Her coming out had gone worse than even her detractors could have hoped. She gave a few interviews to the press and became famous for saying "you know" two hundred times in thirty minutes. An aide to Mayor Bloomberg tried to secure endorsements for her by telling people that she was going to be the next senator, so they'd better get on board early, but his aggressiveness backfired and turned people against her. Local politicians made snippy comments. Representative Gary Ackerman, of New York's Fifth District, in Queens and Long Island, compared her to J. Lo. "One of the things that we have to observe is that DNA in this business can take you just so far," Ackerman said, on "Face the Nation." "You know, Rembrandt was a great artist. His brother Murray, on the other hand--Murray Rembrandt wouldn't paint a house."

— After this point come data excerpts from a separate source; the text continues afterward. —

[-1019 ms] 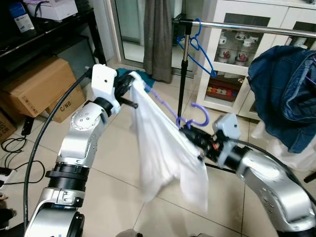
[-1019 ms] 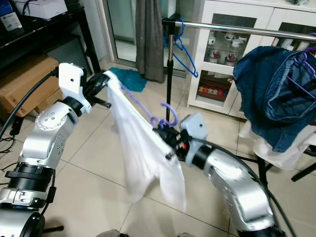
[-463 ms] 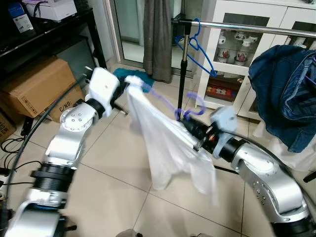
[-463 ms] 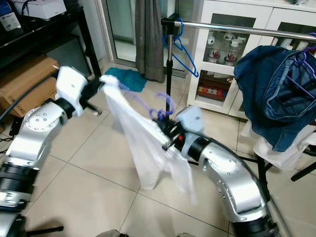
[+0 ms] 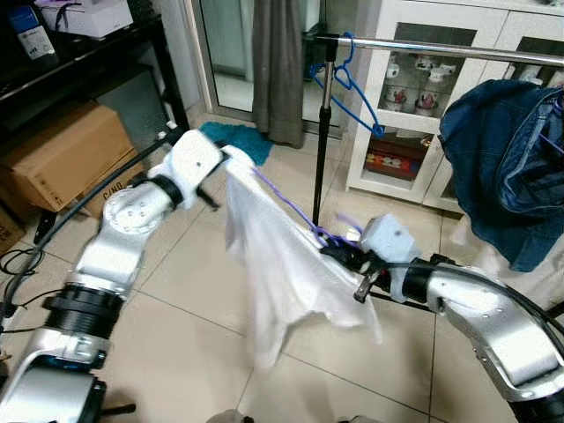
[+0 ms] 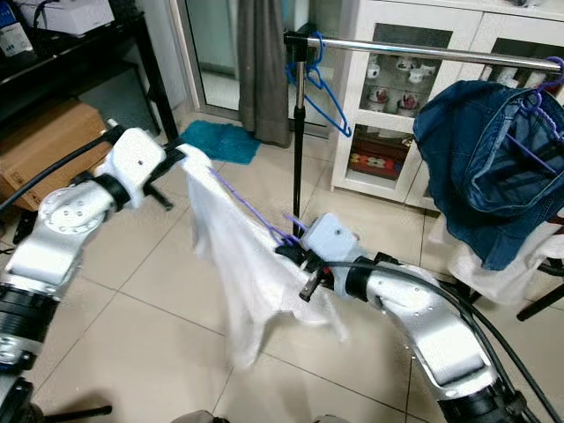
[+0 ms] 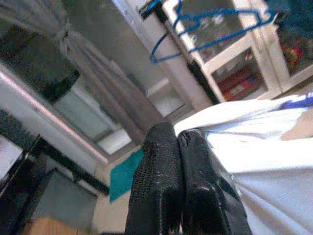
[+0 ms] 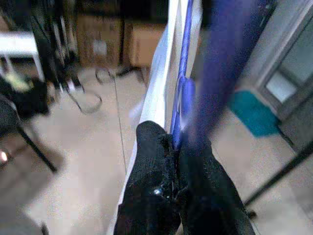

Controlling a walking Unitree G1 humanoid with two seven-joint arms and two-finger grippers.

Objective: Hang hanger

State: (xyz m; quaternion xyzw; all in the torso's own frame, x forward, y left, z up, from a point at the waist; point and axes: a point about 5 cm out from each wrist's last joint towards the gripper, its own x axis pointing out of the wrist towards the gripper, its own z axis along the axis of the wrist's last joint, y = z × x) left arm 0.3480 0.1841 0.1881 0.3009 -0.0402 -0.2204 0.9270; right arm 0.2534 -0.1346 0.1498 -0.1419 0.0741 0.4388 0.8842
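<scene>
Stretching between the two arms, a white garment [image 5: 291, 273] on a purple hanger [image 5: 286, 204] hangs out in the air over the tiled floor [image 5: 176, 308], its loose cloth drooping toward 6 o'clock. The left gripper [image 5: 231, 159], at about 10 o'clock from the middle of the eye views, has its black fingers [image 7: 166, 186] pressed together on the upper corner of the garment, as the left wrist view shows. The right gripper [image 5: 328, 253], near the middle of the scene, pinches the hanger just below its hook together with the cloth; in the right wrist view its fingers [image 8: 156, 181] are squeezed tight around the purple stem. The hanger's arm runs as a thin purple line from the left gripper down toward the right one. Above and behind, toward 12 to 2 o'clock, a metal clothes rail [image 5: 423, 48] on a black upright pole [image 5: 322, 132] carries a bare blue hanger [image 5: 352, 84] near its end, and a denim jacket [image 5: 502, 167] hangs farther along at 2 o'clock. The garment's hanger is well apart from the rail, below it. A white glass-door cabinet [image 5: 414, 115] stands behind the rail, a grey curtain [image 5: 275, 70] at 12 o'clock, and cardboard boxes [image 5: 62, 159] at 9 o'clock.
</scene>
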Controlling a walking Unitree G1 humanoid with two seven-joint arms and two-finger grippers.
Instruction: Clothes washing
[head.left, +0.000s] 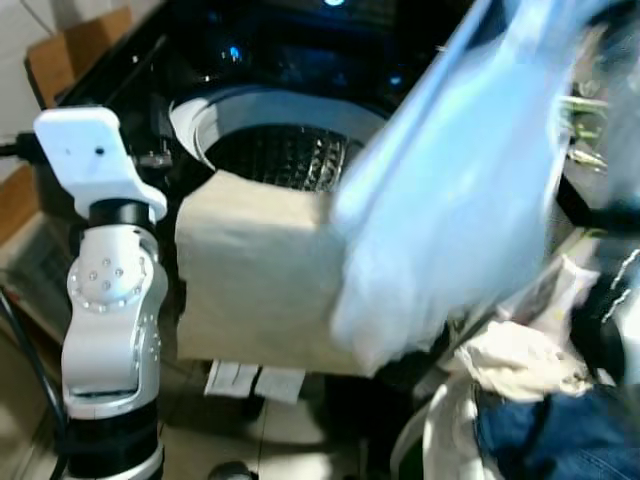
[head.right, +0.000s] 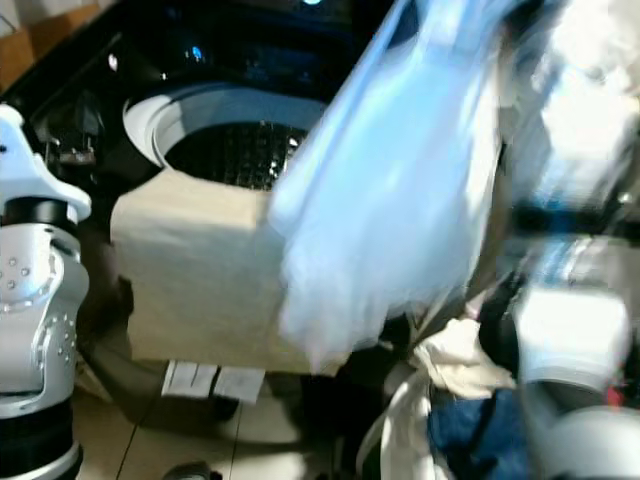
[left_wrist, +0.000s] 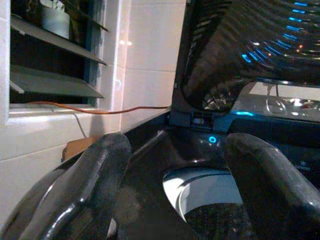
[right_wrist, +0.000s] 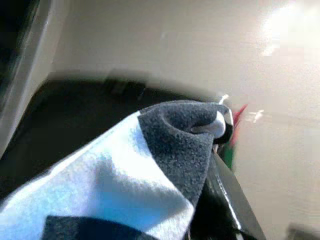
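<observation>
My right claw was clenched on the pale blue garment, which hung blurred over the open washer drum. Soft, light, floppy stuff; I judged a bunched pinch near its top best. My left claw was released, empty.

Pale blue garment hanging blurred above open washer drum — beige cloth draped over its front rim

Motion-blurred pale blue garment across half the washer drum
</observation>
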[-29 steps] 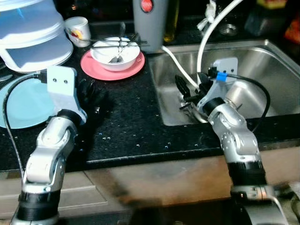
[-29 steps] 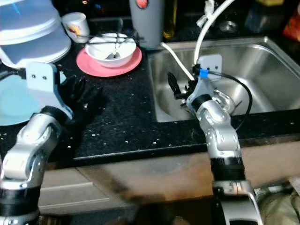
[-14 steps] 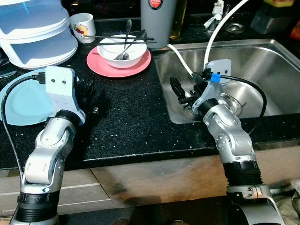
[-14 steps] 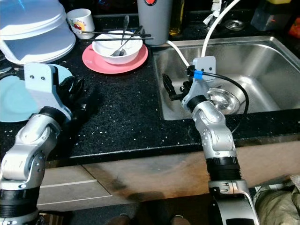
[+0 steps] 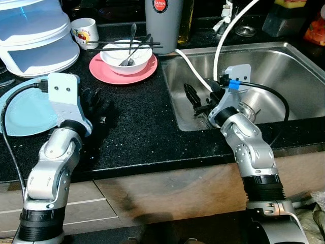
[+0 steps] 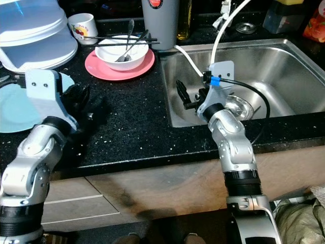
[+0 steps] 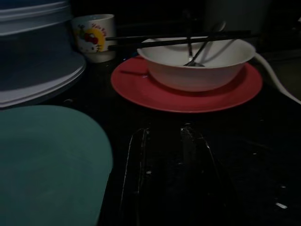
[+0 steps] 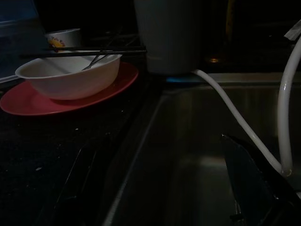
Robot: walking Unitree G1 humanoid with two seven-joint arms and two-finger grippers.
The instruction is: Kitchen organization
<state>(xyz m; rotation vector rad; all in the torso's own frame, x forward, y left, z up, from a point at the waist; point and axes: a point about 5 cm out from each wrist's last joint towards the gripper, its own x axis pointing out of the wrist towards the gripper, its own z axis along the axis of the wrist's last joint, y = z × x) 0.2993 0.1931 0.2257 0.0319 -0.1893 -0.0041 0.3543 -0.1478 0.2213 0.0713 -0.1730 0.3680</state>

In late December, New York voters preferred her for the Senate seat to Andrew Cuomo by thirty-three per cent to twenty-nine, but by early January, according to one poll, they preferred Cuomo by fifty-eight per cent to twenty-seven. Governor Paterson had clearly become irritated with the situation. "The notion that I have to take Caroline is not coming from me," he told the Buffalo News. "Why do you all pay so much attention to her? She's just another person. So what?" A Democratic Party consultant told the News, "He's not responding well to outside pressure. He's telling people, it would seem, that it's his decision and he doesn't like being pushed around." Even the favorable comments she received did not always redound to her benefit. "I somehow can't see her as being corrupt. It's not her legacy," Marie Owen, a sixty-nine-year-old flute player who lives on the Upper West Side, told the Times, when asked what she thought about the prospect of Caroline Kennedy's becoming a senator. "I kind of like the idea, maybe because I'm old."